The "bio bomb" used by the LEP utilizes Solinium in order to kill only living tissue (perhaps inspired by the neutron bomb concept). It is standard procedure to spray any LEP property with solinium-based tracker, as shown in The Arctic Incident. Foaly was able to find Mulch Diggums by tracking the gold he stole from the Fowl Manor Siege. Artemis Fowl also used a Solinium-based device, concealed in a button on his bodyguard Butler's jacket, to prevent electronic devices spying on him in Spain, as seen in The Lost Colony – it is noted by Butler that they "may have ruined a few honeymoon videos", showing the Solinium wipes digital visual recordings as well as preventing them.

===Time-stop===
A tool used by the Fairies in the Artemis Fowl series. It stops time in a selected area using magic. Historically, time-stop fields were created by five warlocks who created a pentagram around the intended area. The process was mechanized by Foaly; the warlocks send their magic into lithium batteries, in which it can be stored until needed. Time-stops cut off an area entirely from the outside world; communications to the "outside world" are rendered useless, as nothing is able to penetrate the field. Once in a time-stop, it is impossible to change one's state of consciousness.
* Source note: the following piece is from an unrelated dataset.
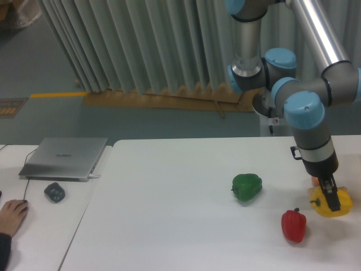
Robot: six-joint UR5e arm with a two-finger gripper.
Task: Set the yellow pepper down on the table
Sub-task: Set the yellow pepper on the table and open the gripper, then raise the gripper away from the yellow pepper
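We hold the yellow pepper [329, 204] between our jaws, closed on it from above, low over the counter [169, 214] by its right edge, beside the red pepper [294, 224].

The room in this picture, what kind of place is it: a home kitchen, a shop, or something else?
Most likely a robotics lab or test room. A robot arm works over a bare white table with toy-like peppers, a closed laptop and mouse sit on a side desk, and grey curtains screen the concrete floor behind.

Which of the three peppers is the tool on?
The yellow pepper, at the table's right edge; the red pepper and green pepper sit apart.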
If, upon entering the field, one is conscious, then it will be impossible to fall asleep, and vice versa. If one's state of consciousness is artificially changed (using sleeping pills, for example), the person in question will have dropped out of the time-stopped area into the outside world. The person will later wake up after the time-stop has disappeared, while to anyone still in the time-stop, the person will have disappeared.

===Warlock===
A fairy with strong magic skills who is highly trained in the magical arts. In the past warlocks have been used to stop time and wipe minds. In modern times, since Foaly "had them do their thing into lithium batteries," Warlocks are still trained in the magical arts, but their training leans more towards the medical sides, such as emergency medicine. Most warlocks have a strong pacifist creed.

Demon Warlock

Demon Warlocks are the most powerful warlocks by far, and risked being shunned by other demons owing to the fact normal demons are bloodthirsty and non-magical. Their powers extend to time-travel and firing bolts of magic. In the 21st century, only three Demon Warlocks are still alive: Qwan was the only survivor of the petrification following Leon Abbot's interference in the time-spell; his apprentice Qweffor was melded with Abbot and eventually suppressed in the Leader's mind, and No 1 was the first Warlock born since the time-spell. Following the return of the Demon island Hybras to Earth, No 1 releases Qweffor from Abbot's control, and begins training under Qwan.

==Other concepts==

===C Cube===
A device made by Artemis Fowl II from stolen fairy technology in Artemis Fowl and the Eternity Code. It can read any medium, electronic or organic, because it contains an "omnisensor", a piece of fairy technology that can sense anything. It was stolen by Jon Spiro, and had to be retrieved because it has the potential to compromise the People's security. It is encoded with an Eternity Code (see below).

===Eternity Code===
Created by Artemis Fowl II, it is a code like any other code, except that it uses a completely new language as a base language, making it next to impossible to translate. As noted by one of Jon Spiro's staff members, Dr. Pearson, and Artemis Fowl II himself, theoretically it would take an eternity to get through the code.